* [THE TASK] Of all the lines below, output only those starting at the one with "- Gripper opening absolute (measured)" and ending at the one with "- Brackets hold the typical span", both ends included, exactly as written.

[Records from a data collection]

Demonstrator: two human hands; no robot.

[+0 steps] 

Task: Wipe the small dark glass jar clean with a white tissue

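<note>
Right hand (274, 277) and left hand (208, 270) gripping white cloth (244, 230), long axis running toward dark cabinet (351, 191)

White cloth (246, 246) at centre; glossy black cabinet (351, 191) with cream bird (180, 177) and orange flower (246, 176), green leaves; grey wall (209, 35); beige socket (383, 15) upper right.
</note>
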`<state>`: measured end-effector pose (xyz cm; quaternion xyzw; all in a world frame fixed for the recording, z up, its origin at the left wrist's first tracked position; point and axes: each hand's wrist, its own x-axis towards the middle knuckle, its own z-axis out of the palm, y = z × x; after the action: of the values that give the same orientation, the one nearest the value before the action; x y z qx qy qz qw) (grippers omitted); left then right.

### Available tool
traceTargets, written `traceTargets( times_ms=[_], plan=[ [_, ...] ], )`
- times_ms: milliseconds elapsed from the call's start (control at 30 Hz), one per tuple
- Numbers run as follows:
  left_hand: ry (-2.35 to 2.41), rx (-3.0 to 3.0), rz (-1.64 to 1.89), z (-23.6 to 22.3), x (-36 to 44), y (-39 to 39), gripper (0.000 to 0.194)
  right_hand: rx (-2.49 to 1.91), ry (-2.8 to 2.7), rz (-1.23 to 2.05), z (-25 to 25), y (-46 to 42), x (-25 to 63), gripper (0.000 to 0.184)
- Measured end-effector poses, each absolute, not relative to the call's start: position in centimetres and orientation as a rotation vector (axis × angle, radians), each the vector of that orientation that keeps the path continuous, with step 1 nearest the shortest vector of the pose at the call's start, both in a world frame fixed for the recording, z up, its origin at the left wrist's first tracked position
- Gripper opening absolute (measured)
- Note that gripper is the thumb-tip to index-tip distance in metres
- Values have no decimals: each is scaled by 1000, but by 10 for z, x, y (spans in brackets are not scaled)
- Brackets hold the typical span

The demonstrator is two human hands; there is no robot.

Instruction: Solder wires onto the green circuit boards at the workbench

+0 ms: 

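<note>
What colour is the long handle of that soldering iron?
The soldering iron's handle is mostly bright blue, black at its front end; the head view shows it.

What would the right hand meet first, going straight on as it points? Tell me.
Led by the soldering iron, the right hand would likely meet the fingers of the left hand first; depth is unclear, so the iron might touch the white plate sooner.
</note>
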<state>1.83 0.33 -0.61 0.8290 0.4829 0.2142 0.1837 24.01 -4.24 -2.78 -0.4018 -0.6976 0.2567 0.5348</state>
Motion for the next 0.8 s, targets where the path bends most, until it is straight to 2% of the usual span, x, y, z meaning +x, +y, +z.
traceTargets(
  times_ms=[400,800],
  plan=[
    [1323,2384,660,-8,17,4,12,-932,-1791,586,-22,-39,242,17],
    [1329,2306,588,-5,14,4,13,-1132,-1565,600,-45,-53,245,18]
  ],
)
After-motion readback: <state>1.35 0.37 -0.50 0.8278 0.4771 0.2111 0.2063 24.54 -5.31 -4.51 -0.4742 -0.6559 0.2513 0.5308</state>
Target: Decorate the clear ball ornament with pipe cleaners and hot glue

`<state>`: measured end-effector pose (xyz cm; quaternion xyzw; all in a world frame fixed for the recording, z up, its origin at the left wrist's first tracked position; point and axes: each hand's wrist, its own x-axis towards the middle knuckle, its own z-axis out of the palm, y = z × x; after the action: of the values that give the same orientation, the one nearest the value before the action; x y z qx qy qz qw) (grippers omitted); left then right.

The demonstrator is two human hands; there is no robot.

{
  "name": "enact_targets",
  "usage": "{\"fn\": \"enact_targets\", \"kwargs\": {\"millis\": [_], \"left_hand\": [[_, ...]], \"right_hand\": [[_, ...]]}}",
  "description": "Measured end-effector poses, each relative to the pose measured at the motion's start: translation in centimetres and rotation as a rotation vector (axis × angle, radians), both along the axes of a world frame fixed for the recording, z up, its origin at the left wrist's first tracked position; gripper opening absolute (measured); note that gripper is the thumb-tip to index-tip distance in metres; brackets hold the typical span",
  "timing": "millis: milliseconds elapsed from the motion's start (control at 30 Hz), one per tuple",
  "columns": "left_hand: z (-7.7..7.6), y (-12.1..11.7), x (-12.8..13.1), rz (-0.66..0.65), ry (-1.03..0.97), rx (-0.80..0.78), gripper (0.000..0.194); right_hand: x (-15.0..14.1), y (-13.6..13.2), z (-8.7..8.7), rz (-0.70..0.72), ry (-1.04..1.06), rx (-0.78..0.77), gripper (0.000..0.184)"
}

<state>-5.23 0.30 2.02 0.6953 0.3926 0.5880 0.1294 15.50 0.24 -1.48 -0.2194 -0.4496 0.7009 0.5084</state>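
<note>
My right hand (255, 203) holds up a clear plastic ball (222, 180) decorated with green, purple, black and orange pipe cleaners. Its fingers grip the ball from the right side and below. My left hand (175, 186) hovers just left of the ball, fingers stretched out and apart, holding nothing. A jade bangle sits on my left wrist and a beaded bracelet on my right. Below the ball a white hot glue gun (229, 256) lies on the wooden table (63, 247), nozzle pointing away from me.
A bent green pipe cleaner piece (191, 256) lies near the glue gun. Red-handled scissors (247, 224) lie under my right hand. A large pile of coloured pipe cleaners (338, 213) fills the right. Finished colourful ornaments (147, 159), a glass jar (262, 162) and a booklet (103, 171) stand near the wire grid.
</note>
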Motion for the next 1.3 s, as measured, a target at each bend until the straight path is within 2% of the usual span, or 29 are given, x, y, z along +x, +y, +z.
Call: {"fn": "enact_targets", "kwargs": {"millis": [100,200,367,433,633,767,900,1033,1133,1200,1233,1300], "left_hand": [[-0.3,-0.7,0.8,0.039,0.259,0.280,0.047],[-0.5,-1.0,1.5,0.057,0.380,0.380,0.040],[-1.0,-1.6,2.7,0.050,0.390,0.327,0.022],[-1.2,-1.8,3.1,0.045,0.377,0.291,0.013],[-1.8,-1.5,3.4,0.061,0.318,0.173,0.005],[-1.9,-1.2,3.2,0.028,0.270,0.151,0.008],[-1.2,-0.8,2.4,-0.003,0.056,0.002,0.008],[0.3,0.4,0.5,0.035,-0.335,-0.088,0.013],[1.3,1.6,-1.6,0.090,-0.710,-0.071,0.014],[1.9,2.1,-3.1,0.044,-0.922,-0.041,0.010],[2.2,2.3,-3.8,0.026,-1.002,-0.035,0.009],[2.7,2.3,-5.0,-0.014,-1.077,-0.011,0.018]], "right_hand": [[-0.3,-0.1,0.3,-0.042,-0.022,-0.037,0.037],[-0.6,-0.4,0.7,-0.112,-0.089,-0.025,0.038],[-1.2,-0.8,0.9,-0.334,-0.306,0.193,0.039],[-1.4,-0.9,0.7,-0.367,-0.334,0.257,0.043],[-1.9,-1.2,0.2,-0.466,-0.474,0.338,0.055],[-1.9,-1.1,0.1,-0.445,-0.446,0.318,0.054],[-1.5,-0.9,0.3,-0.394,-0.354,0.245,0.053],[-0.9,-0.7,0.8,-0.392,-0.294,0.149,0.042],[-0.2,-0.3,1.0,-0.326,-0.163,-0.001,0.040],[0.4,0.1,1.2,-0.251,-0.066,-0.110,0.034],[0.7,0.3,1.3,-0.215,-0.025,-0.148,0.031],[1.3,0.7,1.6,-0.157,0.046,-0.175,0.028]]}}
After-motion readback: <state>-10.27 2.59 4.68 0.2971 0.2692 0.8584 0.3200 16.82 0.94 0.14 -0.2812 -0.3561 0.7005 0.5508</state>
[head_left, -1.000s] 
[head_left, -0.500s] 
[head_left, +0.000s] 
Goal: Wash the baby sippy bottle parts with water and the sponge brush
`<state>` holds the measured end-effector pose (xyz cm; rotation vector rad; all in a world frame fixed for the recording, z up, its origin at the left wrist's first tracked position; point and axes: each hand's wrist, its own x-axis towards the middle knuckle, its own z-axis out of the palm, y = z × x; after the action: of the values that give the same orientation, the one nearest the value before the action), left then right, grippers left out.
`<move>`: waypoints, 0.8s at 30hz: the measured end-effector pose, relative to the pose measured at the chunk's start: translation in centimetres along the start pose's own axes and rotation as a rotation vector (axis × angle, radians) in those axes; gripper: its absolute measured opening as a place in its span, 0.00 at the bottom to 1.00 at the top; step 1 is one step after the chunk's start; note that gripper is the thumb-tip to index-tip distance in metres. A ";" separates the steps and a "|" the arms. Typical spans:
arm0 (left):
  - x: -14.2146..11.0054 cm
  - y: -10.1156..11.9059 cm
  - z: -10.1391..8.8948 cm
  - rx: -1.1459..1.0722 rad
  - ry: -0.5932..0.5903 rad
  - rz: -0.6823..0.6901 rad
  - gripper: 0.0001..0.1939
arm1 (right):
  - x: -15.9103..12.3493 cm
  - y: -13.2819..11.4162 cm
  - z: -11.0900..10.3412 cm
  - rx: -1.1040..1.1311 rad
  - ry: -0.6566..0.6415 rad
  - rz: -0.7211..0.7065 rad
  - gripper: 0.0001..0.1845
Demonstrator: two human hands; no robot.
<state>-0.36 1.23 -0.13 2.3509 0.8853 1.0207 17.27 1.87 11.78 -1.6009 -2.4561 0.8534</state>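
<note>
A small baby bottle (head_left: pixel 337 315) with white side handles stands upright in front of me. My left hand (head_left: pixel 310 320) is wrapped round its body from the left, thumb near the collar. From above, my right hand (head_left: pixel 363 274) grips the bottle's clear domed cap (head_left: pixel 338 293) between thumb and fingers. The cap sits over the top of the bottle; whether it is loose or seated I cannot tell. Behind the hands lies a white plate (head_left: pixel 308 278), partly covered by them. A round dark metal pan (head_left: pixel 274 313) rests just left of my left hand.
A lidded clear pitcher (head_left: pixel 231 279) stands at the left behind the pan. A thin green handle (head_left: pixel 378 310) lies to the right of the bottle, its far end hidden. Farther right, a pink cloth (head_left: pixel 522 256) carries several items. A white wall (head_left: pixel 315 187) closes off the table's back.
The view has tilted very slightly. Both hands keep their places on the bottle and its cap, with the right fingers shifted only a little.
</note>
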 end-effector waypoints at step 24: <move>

* [RESULT OF THE EXERCISE]
- Gripper opening absolute (measured)
- Note that gripper is the thumb-tip to index-tip distance in metres
- Values have no decimals: each is scaled by 1000, but by 10 for z, x, y (spans in brackets are not scaled)
- Brackets hold the typical span

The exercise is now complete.